[Exercise aim] Your response must be made up of each line in the data below that contains the string "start".

[Dataset excerpt]
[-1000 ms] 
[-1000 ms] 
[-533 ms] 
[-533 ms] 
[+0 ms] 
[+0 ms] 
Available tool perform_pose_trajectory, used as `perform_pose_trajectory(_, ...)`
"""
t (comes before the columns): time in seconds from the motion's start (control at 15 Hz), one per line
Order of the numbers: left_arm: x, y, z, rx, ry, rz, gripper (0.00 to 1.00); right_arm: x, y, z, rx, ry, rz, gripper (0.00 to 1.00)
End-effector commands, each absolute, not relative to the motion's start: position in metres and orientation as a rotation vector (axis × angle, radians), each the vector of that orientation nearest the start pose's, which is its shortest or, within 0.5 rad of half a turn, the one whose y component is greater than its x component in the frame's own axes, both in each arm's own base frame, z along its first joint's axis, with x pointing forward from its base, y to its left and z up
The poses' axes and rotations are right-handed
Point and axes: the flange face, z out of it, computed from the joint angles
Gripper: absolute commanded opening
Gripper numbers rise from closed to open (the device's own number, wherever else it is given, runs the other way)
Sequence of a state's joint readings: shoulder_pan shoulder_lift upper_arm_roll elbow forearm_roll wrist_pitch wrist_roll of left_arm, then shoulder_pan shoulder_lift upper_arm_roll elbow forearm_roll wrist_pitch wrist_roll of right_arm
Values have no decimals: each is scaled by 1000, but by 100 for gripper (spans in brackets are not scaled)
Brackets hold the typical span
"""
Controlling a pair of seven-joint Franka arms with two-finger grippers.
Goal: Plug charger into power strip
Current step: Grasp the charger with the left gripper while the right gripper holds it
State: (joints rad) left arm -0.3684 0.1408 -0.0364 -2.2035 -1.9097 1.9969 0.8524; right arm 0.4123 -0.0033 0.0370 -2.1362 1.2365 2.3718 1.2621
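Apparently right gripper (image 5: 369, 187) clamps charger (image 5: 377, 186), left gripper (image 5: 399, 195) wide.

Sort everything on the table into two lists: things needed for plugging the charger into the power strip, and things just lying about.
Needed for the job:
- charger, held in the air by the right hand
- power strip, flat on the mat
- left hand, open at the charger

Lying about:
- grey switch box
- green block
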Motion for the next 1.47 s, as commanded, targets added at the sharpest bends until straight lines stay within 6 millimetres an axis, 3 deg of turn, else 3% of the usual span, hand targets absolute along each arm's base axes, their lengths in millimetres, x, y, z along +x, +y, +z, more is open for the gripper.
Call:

[Task output]
t (comes before the columns): time in seconds from the motion's start (control at 15 Hz), one per line
End-effector commands, each absolute, not relative to the motion's start: position in metres and orientation as a rotation vector (axis × angle, radians), each the vector of that orientation nearest the start pose's, which is its shortest or, within 0.5 rad of half a turn, the one whose y component is greater than its x component in the frame's own axes, both in each arm's own base frame, z along its first joint's axis, with x pointing forward from its base, y to its left and z up

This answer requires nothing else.